> ACTIVITY
Report every line below that holds the word "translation".

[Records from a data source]
________________________________________

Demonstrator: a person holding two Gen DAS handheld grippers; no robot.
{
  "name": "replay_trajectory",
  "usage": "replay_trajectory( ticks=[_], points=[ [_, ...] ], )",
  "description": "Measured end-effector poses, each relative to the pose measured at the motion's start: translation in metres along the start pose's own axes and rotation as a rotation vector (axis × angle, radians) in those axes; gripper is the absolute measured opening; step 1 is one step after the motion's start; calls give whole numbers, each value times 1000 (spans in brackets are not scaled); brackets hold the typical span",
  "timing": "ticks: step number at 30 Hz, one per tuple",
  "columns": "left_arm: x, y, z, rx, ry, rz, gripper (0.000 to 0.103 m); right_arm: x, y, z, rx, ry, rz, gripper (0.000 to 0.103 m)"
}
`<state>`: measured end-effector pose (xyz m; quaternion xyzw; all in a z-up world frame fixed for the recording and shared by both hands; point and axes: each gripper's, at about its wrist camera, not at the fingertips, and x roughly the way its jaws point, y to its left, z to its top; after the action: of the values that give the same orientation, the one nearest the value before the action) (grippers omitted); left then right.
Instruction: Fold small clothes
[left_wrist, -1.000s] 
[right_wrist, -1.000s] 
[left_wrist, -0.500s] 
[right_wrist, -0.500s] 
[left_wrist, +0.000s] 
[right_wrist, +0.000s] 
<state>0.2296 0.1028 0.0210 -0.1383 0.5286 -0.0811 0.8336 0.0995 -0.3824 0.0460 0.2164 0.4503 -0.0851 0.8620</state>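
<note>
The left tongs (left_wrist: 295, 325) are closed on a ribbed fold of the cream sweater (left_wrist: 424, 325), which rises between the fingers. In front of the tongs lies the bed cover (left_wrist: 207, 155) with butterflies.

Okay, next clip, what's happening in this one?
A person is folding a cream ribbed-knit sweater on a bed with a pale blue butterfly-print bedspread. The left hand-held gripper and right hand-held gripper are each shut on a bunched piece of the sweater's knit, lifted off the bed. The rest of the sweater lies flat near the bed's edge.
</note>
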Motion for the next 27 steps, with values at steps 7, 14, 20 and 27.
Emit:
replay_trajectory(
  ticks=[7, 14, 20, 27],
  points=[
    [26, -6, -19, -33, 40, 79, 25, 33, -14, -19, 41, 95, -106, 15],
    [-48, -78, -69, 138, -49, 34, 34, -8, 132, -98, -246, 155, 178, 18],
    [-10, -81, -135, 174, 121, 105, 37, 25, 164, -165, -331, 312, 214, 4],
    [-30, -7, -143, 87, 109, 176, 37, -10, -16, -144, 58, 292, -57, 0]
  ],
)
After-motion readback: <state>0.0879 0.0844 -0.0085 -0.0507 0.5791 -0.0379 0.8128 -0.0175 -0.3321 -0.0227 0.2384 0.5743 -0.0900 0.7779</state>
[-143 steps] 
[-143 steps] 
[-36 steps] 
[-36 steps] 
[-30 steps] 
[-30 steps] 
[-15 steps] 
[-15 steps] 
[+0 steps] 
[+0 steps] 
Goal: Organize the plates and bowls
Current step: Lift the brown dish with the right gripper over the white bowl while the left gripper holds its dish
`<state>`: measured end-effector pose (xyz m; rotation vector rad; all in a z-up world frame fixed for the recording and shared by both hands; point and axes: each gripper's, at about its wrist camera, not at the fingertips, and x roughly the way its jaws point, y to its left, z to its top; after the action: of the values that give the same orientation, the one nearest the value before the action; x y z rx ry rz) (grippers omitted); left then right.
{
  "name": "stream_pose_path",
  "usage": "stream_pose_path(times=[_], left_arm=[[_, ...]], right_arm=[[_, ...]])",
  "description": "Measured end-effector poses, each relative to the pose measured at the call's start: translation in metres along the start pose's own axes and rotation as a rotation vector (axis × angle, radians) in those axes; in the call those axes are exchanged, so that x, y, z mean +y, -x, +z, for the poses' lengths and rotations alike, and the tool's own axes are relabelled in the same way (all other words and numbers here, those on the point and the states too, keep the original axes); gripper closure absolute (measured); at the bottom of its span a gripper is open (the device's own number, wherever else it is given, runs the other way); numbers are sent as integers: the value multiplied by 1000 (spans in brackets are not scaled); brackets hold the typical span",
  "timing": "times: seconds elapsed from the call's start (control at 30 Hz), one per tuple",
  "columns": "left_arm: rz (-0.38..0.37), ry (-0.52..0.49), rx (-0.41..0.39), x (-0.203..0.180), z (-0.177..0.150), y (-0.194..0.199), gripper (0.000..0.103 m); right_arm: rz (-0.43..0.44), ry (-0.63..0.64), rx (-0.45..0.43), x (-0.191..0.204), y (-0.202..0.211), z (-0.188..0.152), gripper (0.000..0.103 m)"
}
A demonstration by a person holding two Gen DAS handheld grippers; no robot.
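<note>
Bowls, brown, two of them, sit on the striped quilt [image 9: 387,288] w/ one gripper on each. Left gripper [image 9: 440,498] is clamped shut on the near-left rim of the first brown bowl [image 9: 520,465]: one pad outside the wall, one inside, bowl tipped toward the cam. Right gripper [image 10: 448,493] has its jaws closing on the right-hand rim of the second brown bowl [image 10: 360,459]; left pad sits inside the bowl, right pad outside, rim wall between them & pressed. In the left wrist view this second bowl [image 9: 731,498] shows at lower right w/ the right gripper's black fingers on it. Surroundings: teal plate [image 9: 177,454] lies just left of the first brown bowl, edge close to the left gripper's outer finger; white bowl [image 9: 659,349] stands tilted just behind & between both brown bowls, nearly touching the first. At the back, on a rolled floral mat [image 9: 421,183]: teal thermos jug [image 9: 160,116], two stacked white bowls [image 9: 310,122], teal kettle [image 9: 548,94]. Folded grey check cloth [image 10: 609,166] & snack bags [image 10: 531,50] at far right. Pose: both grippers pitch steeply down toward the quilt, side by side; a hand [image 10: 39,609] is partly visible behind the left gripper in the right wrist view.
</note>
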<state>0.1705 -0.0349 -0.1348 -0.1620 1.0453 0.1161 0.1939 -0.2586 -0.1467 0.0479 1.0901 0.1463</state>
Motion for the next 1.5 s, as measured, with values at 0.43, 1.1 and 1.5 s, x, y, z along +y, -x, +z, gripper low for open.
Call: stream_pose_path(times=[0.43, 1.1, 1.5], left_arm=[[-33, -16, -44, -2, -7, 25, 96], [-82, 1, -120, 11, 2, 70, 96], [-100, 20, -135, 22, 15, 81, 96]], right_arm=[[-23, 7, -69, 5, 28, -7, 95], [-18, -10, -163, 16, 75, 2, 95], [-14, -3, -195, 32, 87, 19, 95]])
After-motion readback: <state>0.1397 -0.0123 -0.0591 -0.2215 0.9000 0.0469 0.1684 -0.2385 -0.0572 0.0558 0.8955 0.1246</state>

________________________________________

> ANSWER FOR THE TASK
  "description": "Measured end-effector poses, each relative to the pose measured at the motion's start: translation in metres along the start pose's own axes and rotation as a rotation vector (axis × angle, radians) in those axes; gripper is the absolute measured opening; step 1 is one step after the motion's start; calls give whole numbers, each value times 1000 (spans in brackets are not scaled); brackets hold the typical span",
  "description": "Measured end-effector poses, each relative to the pose measured at the call's start: translation in metres along the start pose's own axes and rotation as a rotation vector (axis × angle, radians) in those axes; in the call those axes are exchanged, so that x, y, z mean +y, -x, +z, for the poses' lengths and rotations alike, and the tool's own axes are relabelled in the same way (all other words and numbers here, those on the point and the states too, keep the original axes); gripper closure absolute (measured); at the bottom of its span a gripper is open (the device's own number, wherever else it is given, runs the other way); numbers are sent as integers: the value multiplied by 1000 (spans in brackets are not scaled); brackets hold the typical span",

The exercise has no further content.